Una persona que vive de crisis en crisis es, por ende, alguien que se abrazaba a un infinidad de verdades que fueron progresivamente cayendo una tras otra, pero que además se siente dentro de sí incapaz de hacer frente a ese despertar que, sin duda, es doloroso.
Seguir siendo o empezar a ser constituye uno de los mayores dilemas de la existencia humana, y que común —y curiosamente— es visto como un problema. El problema de ya no poder ser lo que éramos. El gran problema de ser empujados por una sombra fuera de nuestra zona de comodidad… Un miedo atroz al cambio que proviene de ese esquema de pensamiento binario y de la creencia ilusoria en una permanencia antinatural.
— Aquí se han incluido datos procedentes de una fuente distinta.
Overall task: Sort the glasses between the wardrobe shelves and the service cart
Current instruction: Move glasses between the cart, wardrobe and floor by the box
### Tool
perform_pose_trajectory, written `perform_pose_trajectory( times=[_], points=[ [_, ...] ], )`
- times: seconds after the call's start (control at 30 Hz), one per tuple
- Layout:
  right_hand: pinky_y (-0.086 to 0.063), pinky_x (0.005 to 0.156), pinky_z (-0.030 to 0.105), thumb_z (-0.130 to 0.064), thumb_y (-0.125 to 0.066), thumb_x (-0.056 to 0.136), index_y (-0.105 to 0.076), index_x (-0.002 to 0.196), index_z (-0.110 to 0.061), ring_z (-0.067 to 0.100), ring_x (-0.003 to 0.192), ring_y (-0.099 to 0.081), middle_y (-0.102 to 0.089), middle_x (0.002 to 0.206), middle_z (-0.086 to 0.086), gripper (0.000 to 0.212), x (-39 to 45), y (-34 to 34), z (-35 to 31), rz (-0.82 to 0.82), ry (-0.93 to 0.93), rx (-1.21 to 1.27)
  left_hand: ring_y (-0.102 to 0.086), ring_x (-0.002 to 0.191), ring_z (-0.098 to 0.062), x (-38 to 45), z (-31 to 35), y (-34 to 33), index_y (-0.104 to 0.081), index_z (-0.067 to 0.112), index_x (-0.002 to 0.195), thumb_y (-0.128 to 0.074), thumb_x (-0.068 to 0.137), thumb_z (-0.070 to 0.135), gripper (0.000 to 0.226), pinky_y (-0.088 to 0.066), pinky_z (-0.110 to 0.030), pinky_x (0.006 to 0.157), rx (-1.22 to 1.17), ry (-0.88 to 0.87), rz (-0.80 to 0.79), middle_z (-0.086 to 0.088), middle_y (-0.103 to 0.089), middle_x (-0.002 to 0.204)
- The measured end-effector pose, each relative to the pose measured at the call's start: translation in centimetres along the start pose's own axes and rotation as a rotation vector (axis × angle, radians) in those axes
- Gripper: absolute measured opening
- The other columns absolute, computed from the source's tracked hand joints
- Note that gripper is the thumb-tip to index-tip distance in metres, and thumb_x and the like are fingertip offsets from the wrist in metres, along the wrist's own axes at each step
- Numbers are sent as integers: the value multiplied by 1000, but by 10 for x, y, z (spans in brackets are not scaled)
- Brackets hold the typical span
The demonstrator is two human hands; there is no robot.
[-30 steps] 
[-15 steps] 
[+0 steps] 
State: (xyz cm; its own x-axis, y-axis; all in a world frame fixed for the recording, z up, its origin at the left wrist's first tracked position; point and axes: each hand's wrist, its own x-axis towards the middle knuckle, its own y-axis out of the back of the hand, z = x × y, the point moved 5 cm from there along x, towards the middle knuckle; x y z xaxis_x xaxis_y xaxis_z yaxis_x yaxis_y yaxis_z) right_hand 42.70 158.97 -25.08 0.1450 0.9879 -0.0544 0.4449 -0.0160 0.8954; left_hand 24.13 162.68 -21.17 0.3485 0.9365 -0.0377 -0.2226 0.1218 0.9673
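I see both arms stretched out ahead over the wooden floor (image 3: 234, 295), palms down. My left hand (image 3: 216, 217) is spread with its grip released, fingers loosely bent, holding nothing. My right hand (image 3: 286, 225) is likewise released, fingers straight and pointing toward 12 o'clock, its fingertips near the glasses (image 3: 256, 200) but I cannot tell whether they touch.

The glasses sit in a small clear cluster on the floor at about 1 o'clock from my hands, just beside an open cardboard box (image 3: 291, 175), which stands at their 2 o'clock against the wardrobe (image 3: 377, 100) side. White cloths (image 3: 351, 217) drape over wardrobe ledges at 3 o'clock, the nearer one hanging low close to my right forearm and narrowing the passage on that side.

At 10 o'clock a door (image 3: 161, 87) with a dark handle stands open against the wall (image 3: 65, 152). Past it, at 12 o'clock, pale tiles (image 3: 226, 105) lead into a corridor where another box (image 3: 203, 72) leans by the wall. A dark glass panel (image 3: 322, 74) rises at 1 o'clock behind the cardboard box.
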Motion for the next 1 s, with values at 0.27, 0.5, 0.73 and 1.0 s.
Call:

Y esto es algo más que he aprendido de la crisis estando en crisis: la mucha razón que tenía Heráclito al escribir que: “Todo se mueve, todo fluye. No se puede bajar dos veces al mismo río. Bajamos y no bajamos. Somos y no somos”. En la mañana estaba seco y en la noche estoy mojado, porque en el transcurso de la tarde llovió. Uno no se queda añorando miserablemente la comodidad de la ropa seca, se cambia de ropa.
Habría que desarrollar con menos vergüenza el pensar como un niño, el atreverse a decir: “A lo mejor es blanco, y negro, y gris, y rojo. Todo a la vez. Una y otra vez”.
Habría que ser menos rígido con uno mismo, abrir los ojos a las complejidades que hay en la mismísima ciencia (una cosa curiosa llamada principio de incertidumbre) y en el mismísimo universo (una cosa curiosa llamada antimateria). ¿Con qué cara vernos al espejo día a día y limitarnos a una sola posibilidad, sabiendo que hay un punto en que incluso los físicos se detienen y dudan, porque “Quién sabe”?
La enseñanza final que me ha dejado la crisis es que todo, incluso lo que aflige y atormenta, esconde oportunidades infinitas —una vez derrumbados los muros y el propio temor a lo desconocido— para reinventarse a uno mismo y levantarse de entre las ruinas siendo algo hermoso y mucho más fuerte.
Desde luego que la crisis sería más llevadera si ejercitáramos con mayor frecuencia el pensamiento divergente y a lo mejor un poco de locura en dosis adecuadas. Al fin y al cabo, tal vez Edgar Allan Poe tenía razón: “Todavía no se ha resuelto la cuestión de si la locura es o no la forma más elevada de la inteligencia”.